People invest for lots of reasons. You might have a specific goal, like a vacation or a down payment on a home, or a longer-term objective of achieving financial independence and security in retirement. Maybe you want to invest in a new venture, or build enough wealth to build a legacy for future generations.
Whatever your reasons, it’s important to start with the basics; understanding the difference between saving and investing, what types of investments make sense for your particular timeline and risk tolerance, and why it’s critical to start early and invest regularly.
Saving and investing. What’s the difference?
Saving and investing are often referred to in the same way, but they’re not the same thing.
Saving is the practice of setting money aside for a specific goal, or for an emergency fund. It’s money that you might need access to quickly, and money that you don’t want to expose to too much risk. To put it in perspective, if you’re going to need the money within three years or less, it should be in a savings account or a lower risk vehicle like a GIC.
Investing is a longer-term strategy, where you put money into stocks, bonds, mutual funds or other types of securities, to build wealth. You have to assume some risk with these types of investments, but with sufficient time, the risk might be worth it given the potential returns. This is often called the “risk return trade off.”
Ultimately, saving is important, but investing is too. If you don’t invest over the long term, you’ll probably miss out on market opportunities to grow your portfolio. And with interest rates where they are now, your savings won’t even keep up with inflation.
Investment types and risk
We’ve established that people invest for different reasons.

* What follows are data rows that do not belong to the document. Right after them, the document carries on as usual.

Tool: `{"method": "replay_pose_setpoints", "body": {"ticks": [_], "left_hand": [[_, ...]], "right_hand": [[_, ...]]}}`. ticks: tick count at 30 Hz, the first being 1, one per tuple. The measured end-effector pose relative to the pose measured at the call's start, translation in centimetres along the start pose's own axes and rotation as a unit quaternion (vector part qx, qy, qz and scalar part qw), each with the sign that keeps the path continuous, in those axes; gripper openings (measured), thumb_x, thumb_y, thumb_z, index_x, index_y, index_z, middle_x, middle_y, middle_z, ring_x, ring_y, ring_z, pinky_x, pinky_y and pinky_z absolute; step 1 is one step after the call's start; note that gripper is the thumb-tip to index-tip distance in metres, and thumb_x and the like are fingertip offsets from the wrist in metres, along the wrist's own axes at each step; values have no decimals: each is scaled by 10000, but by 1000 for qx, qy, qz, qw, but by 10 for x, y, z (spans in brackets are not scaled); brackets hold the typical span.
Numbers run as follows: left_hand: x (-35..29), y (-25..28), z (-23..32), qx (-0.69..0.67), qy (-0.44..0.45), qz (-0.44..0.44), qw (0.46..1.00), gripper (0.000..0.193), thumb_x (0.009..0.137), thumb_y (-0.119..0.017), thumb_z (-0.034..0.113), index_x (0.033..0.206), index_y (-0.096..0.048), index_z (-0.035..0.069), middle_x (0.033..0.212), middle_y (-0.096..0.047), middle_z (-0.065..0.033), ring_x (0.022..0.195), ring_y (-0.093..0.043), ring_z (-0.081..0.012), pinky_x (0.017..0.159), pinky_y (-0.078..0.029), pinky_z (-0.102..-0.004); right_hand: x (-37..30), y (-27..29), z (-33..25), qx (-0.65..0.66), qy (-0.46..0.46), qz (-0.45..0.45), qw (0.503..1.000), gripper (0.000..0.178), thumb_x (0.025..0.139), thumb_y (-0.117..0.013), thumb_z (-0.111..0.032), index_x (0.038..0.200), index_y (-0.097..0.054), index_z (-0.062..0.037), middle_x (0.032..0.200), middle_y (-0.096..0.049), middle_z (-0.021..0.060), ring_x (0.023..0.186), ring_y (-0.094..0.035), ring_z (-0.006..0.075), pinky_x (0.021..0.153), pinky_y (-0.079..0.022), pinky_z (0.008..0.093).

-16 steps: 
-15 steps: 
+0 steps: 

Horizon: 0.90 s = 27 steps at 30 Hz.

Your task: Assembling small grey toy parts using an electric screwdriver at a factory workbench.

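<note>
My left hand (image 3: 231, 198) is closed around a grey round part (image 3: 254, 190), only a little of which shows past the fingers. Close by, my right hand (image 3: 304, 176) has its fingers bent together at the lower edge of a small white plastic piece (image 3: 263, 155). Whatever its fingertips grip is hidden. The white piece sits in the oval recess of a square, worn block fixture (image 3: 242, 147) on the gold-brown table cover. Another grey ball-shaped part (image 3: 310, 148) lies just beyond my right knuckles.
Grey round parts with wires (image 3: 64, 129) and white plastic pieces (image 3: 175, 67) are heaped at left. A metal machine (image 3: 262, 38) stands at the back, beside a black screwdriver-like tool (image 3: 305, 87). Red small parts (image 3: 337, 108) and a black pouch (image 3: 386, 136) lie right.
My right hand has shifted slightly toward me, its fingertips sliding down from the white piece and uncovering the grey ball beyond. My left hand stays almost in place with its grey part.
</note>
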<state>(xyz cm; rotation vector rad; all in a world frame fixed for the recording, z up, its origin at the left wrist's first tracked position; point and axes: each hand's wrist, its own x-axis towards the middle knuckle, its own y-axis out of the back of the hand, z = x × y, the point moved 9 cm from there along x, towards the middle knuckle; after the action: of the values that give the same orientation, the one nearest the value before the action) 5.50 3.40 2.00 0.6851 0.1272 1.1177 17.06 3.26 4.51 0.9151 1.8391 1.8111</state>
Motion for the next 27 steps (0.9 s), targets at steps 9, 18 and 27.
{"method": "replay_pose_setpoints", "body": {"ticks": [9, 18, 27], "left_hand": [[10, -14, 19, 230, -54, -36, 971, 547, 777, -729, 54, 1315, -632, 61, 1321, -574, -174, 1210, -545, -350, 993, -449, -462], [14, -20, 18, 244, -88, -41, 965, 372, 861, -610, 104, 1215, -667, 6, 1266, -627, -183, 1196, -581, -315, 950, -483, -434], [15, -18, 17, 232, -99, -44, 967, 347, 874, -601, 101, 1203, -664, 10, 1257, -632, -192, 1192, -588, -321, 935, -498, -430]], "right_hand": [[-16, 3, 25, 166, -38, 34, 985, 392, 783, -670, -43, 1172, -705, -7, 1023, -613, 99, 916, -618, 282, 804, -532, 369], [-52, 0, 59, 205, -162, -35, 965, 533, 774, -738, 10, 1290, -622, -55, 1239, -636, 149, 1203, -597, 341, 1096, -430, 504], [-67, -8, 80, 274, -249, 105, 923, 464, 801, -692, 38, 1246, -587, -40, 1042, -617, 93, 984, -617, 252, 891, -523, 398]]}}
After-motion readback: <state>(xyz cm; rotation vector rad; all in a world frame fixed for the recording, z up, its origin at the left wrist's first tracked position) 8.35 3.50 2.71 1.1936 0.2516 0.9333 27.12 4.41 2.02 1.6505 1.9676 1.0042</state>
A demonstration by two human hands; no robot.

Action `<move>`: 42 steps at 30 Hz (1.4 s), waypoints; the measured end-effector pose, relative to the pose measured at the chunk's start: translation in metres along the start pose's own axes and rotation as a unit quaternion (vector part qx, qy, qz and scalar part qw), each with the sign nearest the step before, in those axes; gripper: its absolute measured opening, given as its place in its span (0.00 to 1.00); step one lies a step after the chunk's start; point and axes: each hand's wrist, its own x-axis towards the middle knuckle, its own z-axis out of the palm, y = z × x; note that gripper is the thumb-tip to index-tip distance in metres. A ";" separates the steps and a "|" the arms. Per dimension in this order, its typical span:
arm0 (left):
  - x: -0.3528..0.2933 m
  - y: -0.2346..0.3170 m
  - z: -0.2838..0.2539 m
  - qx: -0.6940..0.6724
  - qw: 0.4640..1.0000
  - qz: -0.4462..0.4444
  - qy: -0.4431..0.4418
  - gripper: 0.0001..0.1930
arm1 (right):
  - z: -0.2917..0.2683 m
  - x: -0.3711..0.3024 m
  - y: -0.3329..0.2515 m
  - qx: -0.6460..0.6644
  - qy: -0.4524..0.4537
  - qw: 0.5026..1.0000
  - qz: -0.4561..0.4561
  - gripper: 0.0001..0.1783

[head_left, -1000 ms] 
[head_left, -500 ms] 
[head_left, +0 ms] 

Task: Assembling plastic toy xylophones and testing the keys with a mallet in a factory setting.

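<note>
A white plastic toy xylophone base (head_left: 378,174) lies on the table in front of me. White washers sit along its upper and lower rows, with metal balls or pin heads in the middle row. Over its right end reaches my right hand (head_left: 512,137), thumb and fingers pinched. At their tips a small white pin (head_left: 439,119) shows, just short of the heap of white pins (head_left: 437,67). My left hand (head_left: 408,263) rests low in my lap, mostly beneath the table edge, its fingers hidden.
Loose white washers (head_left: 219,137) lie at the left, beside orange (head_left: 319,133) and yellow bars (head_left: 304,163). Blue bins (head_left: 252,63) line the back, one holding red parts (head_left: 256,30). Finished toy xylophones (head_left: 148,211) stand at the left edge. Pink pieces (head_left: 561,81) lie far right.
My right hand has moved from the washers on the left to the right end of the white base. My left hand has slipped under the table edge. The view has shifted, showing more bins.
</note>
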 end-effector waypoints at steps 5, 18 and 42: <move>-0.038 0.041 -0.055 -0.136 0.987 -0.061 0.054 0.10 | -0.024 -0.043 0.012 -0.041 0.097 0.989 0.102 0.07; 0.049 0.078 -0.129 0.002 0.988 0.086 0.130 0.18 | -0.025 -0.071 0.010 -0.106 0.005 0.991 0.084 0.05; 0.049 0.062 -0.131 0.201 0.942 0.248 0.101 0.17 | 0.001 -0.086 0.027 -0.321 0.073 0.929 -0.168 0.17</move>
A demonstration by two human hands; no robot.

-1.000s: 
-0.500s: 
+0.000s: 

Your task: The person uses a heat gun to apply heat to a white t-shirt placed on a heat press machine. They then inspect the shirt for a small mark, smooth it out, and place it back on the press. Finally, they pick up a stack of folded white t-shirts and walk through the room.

Let’s look into some of the different type of investments and the risks that go along with them.
Stocks: A stock is a unit of ownership and purchased in what are known as shares. When you buy a share, you’re purchasing a partial ownership stake in a company. This means you’re entitled certain benefits. Stocks are usually bought and sold on a stock exchange, where they fluctuate based on investor demand. Historically, they’ve had higher returns than other types of investments, but this often means higher risks as well.
Bonds: A bond is a “fixed income” investment. Much like a loan, it’s an agreement between a lender (the investor) and a borrower (the issuer). Corporations and governments issue bonds to raise money, and they compensate investors based on the bond’s interest rate. Unlike stocks, bonds don’t sell on an exchange. Bond prices fluctuate based on investor demand and they typically have less risk than stocks.
Mutual funds: Mutual funds are professionally managed investments, made up of a pool of stocks, bonds, money market investments and other assets. These funds give investors access to diverse bundle of investments at a low price. There are wide selection of mutual funds on the market, and the objectives and holdings of the fund determine the risk level. Mutual funds are an easy way to start investing in the market.
Exchange traded funds: ETFs are investment funds made up of stocks and bonds. Like a mutual fund, they’re affordable – you pay one price for the whole bundle. Unlike a mutual fund, trade on a stock exchange. While there are various types of ETFs, many aren’t managed by a human. Instead, they’re programmed to track an index.
Cash, GICs and money market mutual funds: These are the the safest investments, but they also offer the lowest returns. The chances of losing money on cash-based investments are low, so they make sense if you're saving for something specific in the short term, or nearing a financial goal.
How to be a more successful investor
Invest early. Invest often. The sooner you start, the more opportunity you’ll have to see your investment grow over time. The good news is, you don’t need a lot of money to get started. Set up regular automatic payments, for $25, $50, or $100 per month, and watch your money grow. Making regular contributions helps you take advantage of "dollar cost averaging," a strategy that smooths out your contributions and may help protect your portfolio against large swings in the market.
Reinvest income, always. This is essentially the power of compounding. If you reinvest the income earned on your initial investment, you increase your total investment value.
Diversification is critical. Spread your money across a variety of investments to minimize your risks. If one investment does poorly, you could offset this loss with another investment that has a higher rate of return. This is how you reduce your overall risk.